Предвестники табора - страница 29



Темнеет ли кожа вокруг глаз, напитавшись слезной влагой?

– Ты как? – Мишка обратился ко мне спокойным и добрым голосом, почти нежным; по необходимости он умел говорить такой интонацией.

Я ничего не отвечал; меня снова начали душить слезы.

– Отдай мне его, – он прикоснулся к вкладышу, но я так и не выпускал его из рук, – ты же ничего этим не добился, не так ли? У тебя будет еще миллион таких вкладышей.

– Откуда?

– Ты вырастешь и купишь их себе.

– Это слишком долго ждать.

– Тогда выиграешь.

– Но я плохо играю. Вот Серж, он да… он…

– Тогда давай я нарисую тебе целую уйму купюр. И гораздо лучше этой. Хочешь?

Я поднял на Мишку зачарованные глаза. (В них немножко пощипывало).

– Хочу! Обещаешь?

В этот момент я выпустил вкладыш, и он оказался-таки у Мишки.

– Да, обещаю.

– Поклянись!

– Клянусь…

– А они двухсторонними будут?

– Ну конечно. Как настоящие лиры… Фломастерами нарисую.

Короткая пауза. Я думал, Мишка прямо сейчас, только вкладыш оказался у него, развернется и пойдет отдавать его Сержу, но он не уходил, все стоял и смотрел на меня.

«Так не делают в реальности. Он должен был тотчас уйти».

Мы с ним были теперь как будто в фильме, отыгрывали сцену, но и представления не имели, что мы на самом-то деле актеры – ибо это реальная жизнь…

Как фильм.

В маленьких клеточках Мишкиной рубахи застряли кусочки теней, с желтовато-солнечными окаемками.

– И вовсе не двухсторонняя эта купюра, как Серж утверждал. Там, на другой стороне, все то же, название жвачки. Серж проиграл спор.

– Ну тем более значит нет в этом вкладыше ничего ценного и не стоило тебе так поступать.

Я мигом вскинул голову и посмотрел на него. Он, вероятно, понял, что допустил промах, но обратной дороги не было, и теперь Мишка соображал, что бы еще сказать.

– Знаешь, я не был… я не был до конца честен с тобой, Макс.

– В смысле… ты не нарисуешь мне лиры?

– Нет-нет, я не о лирах… лиры-то я нарисую. Конечно, нарисую. Но я о другом. Помнишь, я сказал, что ты вырастешь и купишь себе миллион таких вкладышей?

– Да.

– Не купишь. Просто потому, что тебе уже не будет этого хотеться.

– Будет!

– Нет… не будет…

Я мог начать спорить с ним, но в его голосе слышалась такая глубокая убежденность и ни единой капли той нервной напористости, с какой он, бывало, принимался спорить со мной или дергаться по пустякам, – что я так ничего и не ответил ему; Мишка после короткой паузы прибавил еще:

– Тебе будет хотеться много всякой всячины. Но только не вкладышей.

– Выходит, они станут для меня… пустяком? Не будут иметь никакой ценности? – осведомился я недоверчиво.

– Пожалуй. Но само детство… о нет, оно-то как раз напротив… Вот он парадокс, не так ли! О детстве ты будешь вспоминать, как о самом счастливом и первородном этапе своей жизни… Все эти угнетения – о боже, тебе будет хорошо только от того, что они просто были.

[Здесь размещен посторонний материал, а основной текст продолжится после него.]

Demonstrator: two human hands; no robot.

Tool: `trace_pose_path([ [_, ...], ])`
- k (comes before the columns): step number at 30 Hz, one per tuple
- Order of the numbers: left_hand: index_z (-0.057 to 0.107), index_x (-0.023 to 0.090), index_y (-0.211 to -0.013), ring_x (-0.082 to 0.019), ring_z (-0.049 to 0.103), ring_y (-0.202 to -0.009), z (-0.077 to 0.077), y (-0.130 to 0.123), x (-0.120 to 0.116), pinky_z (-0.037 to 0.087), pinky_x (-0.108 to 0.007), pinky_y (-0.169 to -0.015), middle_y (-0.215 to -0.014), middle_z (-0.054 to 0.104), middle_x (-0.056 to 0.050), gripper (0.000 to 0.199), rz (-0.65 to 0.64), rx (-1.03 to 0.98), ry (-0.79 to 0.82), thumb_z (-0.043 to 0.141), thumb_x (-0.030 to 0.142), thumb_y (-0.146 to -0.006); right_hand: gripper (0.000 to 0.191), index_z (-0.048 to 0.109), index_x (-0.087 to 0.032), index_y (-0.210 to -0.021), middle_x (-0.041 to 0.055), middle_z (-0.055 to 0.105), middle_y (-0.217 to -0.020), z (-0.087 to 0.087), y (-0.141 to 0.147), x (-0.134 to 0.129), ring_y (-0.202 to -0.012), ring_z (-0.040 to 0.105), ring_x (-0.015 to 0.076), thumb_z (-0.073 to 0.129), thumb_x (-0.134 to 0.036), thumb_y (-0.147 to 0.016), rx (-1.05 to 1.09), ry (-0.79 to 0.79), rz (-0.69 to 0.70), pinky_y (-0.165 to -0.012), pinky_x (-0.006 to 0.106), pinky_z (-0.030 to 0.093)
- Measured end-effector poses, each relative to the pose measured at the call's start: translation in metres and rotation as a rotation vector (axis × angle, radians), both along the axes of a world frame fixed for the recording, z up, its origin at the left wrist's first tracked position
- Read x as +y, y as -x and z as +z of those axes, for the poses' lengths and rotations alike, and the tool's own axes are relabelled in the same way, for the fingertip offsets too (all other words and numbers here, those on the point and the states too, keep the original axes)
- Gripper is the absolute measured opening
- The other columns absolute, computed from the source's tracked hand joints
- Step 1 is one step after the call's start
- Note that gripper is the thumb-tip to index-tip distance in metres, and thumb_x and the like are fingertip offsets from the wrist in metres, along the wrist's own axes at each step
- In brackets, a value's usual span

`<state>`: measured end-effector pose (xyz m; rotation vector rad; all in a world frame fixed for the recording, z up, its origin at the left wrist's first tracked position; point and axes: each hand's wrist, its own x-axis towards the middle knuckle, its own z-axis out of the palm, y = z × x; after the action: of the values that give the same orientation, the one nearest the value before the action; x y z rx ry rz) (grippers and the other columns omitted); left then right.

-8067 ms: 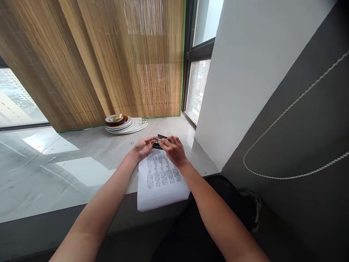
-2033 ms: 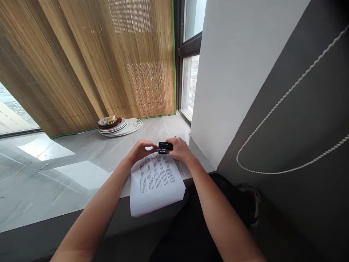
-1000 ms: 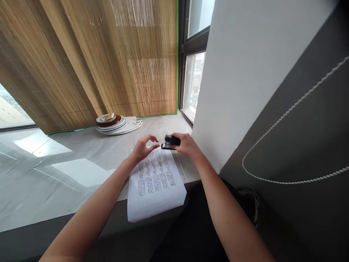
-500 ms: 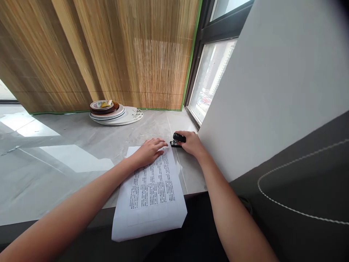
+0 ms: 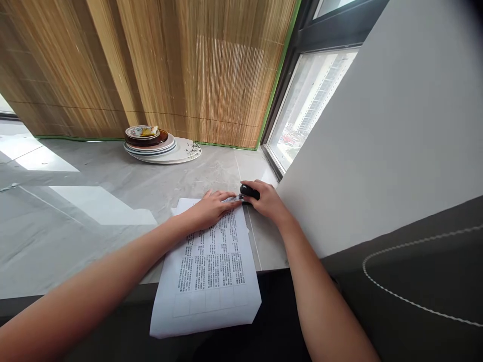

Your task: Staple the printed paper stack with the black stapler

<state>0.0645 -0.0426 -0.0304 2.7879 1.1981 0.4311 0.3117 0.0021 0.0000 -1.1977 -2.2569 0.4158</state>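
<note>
Stack of plates point(image 5: 149, 148) on the grey sill point(image 5: 94, 246), at the foot of the bamboo blind point(image 5: 169, 75). Printed paper point(image 5: 209, 271) lies on the sill nearer the person, its lower end extending past the front edge. Left hand point(image 5: 213, 208) rests palm down on the paper's upper part — fingers extended and slightly spread, nothing visible in its grasp, fingertips pointing at the stapler. Black stapler point(image 5: 249, 191) stands at the paper's upper right corner; whether the sheet enters its mouth cannot be determined. Right hand point(image 5: 269, 201) is closed around the stapler's rear — fingers over the top, thumb low on the near side.
</note>
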Motion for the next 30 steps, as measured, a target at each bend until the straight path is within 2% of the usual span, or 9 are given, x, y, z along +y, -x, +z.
trace_pose_path([
  [5, 0.05, 0.037, -0.155, -0.031, 0.046, -0.142, -0.001, -0.002, -0.003, 0.034, -0.061, -0.117, -0.16, 0.05, -0.009, 0.052, 0.026, 0.029, -0.007, 0.038, 0.017, -0.109, 0.052, 0.056, -0.04, -0.15, 0.0049, 0.07, -0.114, 0.001, 0.002, -0.003, -0.118, 0.062, 0.0275, 0.058, -0.022, -0.101, -0.049, 0.019, 0.034, -0.103, 0.047, 0.049],
  [11, 0.054, 0.037, -0.151, -0.032, 0.05, -0.137, 0.0, -0.004, -0.004, 0.037, -0.061, -0.115, -0.158, 0.051, -0.009, 0.049, 0.049, -0.003, 0.002, 0.042, 0.02, -0.107, 0.046, 0.065, -0.041, -0.14, 0.0043, 0.07, -0.112, 0.001, 0.004, -0.004, -0.115, 0.062, 0.0272, 0.057, -0.018, -0.1, -0.116, 0.01, 0.006, -0.101, 0.046, 0.045],
  [19, 0.06, 0.036, -0.146, -0.032, 0.05, -0.138, -0.002, -0.003, -0.003, 0.034, -0.061, -0.119, -0.158, 0.052, -0.007, 0.046, 0.026, -0.121, 0.051, 0.046, 0.018, -0.105, 0.048, 0.062, -0.043, -0.143, 0.0058, 0.07, -0.115, 0.004, 0.007, -0.004, -0.117, 0.059, 0.0297, 0.054, -0.02, -0.101, -0.196, 0.01, -0.013, -0.101, 0.048, 0.041],
  [30, 0.057, 0.035, -0.148, -0.033, 0.047, -0.141, -0.002, -0.005, -0.004, 0.035, -0.063, -0.117, -0.16, 0.049, -0.009, 0.049, 0.044, -0.061, 0.043, 0.045, 0.016, -0.105, 0.046, 0.066, -0.042, -0.136, 0.005, 0.069, -0.114, 0.006, 0.011, -0.005, -0.118, 0.059, 0.03, 0.055, -0.017, -0.099, -0.191, 0.021, -0.015, -0.104, 0.052, 0.039],
])
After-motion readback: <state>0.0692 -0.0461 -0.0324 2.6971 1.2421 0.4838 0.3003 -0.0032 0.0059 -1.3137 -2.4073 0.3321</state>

– Не может этого быть, – я произнес это не резко, а опять только с оттенком недоверия.

– Говорят, так у всех людей.

Это было самое непритязательное из того, что он сказал за последние несколько часов (так мне тогда показалось).

V

У Широковых и Родионовых обедали всегда на два часа позже, чем у нас, поэтому я не удивился, когда после обеда выглянув из окна, увидел перед моим домом Пашку с Сержем – они стояли на дороге.

Заметив меня, Пашка гадливо ухмыльнулся.

– Эй, клоп! – дальнозоркие очки сильно увеличивали его глаза, придавая им какой-то влажный, теплый блеск, но стоило Пашке чуть повернуть голову, и стекла тотчас затерлись непроницаемой серебряной слюдою; то, что он говорил, я слышал через открытую форточку, – ты думаешь, мне так нужен этот вкладыш?